Records contained in a dataset
--
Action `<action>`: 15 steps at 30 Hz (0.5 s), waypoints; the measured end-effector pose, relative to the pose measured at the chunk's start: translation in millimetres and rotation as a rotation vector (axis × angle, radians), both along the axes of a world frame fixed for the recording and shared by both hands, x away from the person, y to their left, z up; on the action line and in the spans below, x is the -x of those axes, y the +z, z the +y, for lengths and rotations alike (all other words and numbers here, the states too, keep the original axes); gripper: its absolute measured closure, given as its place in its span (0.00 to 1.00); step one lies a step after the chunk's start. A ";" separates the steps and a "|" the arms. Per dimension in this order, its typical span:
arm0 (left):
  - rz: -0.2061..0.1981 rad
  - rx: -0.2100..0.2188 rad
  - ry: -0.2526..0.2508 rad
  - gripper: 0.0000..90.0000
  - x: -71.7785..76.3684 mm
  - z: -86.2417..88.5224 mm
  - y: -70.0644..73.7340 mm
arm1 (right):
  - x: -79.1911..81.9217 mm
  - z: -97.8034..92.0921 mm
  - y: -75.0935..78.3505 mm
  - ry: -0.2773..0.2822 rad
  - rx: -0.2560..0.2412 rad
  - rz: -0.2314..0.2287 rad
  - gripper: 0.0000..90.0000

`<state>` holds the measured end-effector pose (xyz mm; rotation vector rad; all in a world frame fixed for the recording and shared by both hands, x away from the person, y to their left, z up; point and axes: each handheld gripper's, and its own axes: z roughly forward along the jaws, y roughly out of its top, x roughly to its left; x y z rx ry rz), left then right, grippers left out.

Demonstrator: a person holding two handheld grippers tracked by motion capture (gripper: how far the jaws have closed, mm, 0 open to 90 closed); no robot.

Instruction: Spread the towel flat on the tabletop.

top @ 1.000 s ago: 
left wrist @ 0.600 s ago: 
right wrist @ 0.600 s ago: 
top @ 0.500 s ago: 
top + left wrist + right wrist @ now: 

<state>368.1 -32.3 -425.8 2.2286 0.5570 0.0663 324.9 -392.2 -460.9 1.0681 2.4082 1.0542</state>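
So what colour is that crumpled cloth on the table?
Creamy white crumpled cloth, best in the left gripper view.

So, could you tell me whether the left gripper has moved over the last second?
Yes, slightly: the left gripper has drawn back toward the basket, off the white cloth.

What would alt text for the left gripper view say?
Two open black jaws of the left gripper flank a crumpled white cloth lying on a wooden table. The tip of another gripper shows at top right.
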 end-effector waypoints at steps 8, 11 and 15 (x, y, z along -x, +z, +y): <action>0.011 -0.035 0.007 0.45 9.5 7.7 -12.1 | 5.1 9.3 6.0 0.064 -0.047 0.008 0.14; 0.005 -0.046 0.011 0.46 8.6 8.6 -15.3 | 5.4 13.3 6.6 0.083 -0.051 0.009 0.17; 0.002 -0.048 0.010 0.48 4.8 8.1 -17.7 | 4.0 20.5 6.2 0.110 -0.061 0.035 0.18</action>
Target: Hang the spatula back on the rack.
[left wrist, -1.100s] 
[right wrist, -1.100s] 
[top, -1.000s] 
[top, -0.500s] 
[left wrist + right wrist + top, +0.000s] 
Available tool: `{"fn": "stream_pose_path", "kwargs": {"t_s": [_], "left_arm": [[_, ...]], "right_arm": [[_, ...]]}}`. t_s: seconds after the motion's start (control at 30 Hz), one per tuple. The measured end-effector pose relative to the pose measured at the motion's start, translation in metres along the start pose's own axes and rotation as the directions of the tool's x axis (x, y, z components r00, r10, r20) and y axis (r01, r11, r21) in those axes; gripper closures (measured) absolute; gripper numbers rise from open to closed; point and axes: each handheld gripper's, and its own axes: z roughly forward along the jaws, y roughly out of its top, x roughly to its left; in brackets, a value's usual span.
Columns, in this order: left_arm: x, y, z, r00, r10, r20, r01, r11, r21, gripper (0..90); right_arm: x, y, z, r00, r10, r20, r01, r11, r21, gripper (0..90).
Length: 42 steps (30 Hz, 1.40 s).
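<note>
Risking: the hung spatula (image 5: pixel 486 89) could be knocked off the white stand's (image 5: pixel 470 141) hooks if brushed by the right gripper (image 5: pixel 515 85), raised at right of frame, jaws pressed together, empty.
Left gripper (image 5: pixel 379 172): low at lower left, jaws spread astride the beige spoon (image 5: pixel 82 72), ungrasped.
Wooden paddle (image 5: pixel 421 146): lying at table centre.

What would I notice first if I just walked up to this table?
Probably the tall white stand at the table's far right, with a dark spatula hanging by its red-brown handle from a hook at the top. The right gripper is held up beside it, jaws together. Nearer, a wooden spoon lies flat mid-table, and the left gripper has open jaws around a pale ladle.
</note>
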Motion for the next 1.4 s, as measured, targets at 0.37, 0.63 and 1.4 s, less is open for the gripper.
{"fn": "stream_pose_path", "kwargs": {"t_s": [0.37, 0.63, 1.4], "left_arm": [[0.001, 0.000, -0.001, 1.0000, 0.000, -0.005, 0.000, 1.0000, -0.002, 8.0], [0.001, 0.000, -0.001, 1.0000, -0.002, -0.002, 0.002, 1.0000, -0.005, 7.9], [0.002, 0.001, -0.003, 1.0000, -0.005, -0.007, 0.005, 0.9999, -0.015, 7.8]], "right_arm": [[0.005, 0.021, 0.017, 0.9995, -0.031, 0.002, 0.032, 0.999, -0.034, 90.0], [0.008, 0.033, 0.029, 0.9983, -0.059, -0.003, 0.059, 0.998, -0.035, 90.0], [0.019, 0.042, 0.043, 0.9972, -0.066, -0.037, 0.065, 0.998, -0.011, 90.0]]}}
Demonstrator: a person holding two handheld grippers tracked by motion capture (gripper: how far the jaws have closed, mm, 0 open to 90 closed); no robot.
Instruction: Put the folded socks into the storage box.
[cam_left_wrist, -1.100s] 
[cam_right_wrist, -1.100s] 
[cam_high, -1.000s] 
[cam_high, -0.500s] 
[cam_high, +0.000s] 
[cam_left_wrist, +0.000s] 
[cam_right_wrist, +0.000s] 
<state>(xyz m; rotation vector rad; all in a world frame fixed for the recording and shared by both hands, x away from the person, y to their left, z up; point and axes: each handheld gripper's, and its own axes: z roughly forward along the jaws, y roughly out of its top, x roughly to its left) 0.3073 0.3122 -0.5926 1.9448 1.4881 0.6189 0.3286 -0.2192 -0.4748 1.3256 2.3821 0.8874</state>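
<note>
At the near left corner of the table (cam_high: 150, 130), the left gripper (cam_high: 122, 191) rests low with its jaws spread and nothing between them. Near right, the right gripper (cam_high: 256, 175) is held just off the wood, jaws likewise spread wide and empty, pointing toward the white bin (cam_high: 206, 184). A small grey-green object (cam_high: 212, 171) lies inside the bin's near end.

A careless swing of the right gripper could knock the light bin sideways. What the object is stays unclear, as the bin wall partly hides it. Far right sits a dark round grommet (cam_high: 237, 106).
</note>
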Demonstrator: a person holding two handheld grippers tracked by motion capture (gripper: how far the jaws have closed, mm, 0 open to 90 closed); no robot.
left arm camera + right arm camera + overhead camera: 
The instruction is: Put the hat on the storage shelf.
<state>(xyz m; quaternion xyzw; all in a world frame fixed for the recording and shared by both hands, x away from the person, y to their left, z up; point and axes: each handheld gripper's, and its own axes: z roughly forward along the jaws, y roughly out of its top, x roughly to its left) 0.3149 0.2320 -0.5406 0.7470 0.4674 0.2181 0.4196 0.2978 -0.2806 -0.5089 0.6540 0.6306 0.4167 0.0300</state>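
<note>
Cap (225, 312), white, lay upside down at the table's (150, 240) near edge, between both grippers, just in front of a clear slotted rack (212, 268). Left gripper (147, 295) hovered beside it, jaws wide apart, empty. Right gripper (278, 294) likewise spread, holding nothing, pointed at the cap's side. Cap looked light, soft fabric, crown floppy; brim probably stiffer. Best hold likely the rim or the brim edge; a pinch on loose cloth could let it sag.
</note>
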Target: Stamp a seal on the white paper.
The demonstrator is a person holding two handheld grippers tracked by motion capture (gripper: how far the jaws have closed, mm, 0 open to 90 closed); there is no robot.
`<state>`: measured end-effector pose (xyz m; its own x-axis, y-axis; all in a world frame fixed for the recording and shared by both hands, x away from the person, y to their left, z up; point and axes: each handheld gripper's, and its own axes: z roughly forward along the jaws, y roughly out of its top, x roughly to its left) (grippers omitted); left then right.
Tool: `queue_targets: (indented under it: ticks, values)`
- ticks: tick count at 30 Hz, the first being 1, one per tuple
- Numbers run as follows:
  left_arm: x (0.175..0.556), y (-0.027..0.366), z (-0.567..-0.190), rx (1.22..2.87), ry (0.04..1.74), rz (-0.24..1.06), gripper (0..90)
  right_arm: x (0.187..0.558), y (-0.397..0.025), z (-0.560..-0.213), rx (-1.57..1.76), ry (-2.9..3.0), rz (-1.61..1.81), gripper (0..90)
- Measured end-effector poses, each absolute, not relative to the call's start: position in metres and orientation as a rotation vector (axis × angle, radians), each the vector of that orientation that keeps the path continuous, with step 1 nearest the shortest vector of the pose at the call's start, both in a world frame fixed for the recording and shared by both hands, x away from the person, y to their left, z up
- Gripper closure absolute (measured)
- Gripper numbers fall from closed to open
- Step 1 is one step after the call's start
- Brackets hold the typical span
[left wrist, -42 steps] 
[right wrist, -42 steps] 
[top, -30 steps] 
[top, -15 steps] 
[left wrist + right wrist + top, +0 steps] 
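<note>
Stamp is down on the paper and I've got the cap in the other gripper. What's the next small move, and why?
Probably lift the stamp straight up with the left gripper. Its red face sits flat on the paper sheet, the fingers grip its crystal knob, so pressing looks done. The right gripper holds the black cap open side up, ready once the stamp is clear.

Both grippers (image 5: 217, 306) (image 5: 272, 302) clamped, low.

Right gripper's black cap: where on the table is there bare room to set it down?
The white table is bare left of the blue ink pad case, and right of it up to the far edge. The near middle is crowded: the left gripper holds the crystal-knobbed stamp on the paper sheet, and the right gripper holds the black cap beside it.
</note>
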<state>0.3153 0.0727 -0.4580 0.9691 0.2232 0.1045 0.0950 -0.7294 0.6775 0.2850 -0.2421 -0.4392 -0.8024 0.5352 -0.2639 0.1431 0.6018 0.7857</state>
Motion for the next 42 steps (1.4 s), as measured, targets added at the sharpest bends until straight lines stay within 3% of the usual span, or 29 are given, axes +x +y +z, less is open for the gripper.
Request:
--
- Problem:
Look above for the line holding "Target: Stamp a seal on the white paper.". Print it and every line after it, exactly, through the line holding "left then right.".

- Expected answer:
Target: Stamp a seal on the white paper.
The demonstrator is a person holding two handheld grippers tracked by motion capture (gripper: how far the jaws have closed, mm, 0 open to 90 closed); there is no robot.
`<state>`: measured end-effector pose (xyz m; its own x-axis, y-axis; all in a world frame fixed for the recording and shared by both hands, x away from the person, y to their left, z up; point and axes: each handheld gripper's, and its own axes: z roughly forward along the jaws, y roughly out of its top, x roughly to its left) (grippers omitted); left then right.

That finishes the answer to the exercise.